I believe the very influential German Engineer Max Mueller designed
the first turboprop engine that went into production (for a test
program) in 1942 most likely under Heinkel.
Wasn't he on the team that laid out the installation of turboprops for a
three-seat nightfighter 262? I think that project was as futuristic as
anything hatched in the furtile minds of the wartime air industry. I have
copies of some of the engineering line studies that the same group of designers
dreamt up. They were getting mighty creative at finding ways to keep busy as
the Ostfront lept closer and sucked up more men; the different methods of
airborne search equipment and new technologies into that aircraft - the most
important improvement to the "Interim Nightfighter" could be turboprop engines
to enable better thrust response, a vital improvement over the touchy Jumos.
Never got built though.

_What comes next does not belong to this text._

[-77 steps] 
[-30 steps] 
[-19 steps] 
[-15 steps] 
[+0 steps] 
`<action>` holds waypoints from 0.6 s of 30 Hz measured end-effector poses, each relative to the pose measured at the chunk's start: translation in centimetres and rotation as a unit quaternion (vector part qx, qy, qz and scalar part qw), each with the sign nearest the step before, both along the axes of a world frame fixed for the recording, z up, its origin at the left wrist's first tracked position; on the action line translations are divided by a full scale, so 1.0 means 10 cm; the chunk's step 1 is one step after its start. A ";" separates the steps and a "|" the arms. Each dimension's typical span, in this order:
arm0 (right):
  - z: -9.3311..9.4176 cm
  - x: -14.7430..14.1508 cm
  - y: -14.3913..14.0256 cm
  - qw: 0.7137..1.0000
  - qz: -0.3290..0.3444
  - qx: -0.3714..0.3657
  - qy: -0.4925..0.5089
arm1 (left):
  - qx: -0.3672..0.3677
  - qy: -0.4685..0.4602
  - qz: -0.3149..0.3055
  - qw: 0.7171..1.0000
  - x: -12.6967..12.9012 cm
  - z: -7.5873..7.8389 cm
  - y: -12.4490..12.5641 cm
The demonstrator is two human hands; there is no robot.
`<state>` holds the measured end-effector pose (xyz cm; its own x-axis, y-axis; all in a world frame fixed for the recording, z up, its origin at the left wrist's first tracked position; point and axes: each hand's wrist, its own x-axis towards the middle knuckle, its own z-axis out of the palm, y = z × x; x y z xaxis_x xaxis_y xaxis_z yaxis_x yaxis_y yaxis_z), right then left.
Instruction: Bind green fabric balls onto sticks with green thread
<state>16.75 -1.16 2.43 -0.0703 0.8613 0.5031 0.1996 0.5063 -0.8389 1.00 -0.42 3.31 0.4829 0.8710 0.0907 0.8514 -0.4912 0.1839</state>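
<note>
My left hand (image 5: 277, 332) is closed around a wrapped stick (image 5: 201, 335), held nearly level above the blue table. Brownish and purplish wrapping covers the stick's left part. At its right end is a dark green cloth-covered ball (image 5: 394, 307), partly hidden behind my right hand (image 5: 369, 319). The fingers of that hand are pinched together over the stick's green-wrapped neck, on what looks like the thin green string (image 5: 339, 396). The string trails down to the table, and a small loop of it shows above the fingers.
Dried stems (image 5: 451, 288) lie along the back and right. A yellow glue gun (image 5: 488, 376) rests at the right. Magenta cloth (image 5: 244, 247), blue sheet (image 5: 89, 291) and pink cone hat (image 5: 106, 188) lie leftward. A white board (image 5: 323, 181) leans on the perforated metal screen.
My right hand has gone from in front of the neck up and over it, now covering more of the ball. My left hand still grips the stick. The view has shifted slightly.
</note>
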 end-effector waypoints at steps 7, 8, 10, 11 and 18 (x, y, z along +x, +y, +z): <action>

It would have made a fine museum piece.
Still holding out hope that someday, I will be handed a photograph of the
remains of a similar "Nazi" secret weapon, the HG III nightfighter, completed
just in time for capture but never seen again... vanished... Would -love- to
see a faded, age-yellowed Agfa print photograph of that particular airframe: I
imagine it laying crumpled in a heap among a few junked Me 262s from the summer
of 45, when they joined all the other suddenly obsolete Luftwaffe warplanes -
in junkpiles. I know some GI somewhere has a photo of himself leaning against
the rotting hulk of the HGIII - I just have to wait to see it.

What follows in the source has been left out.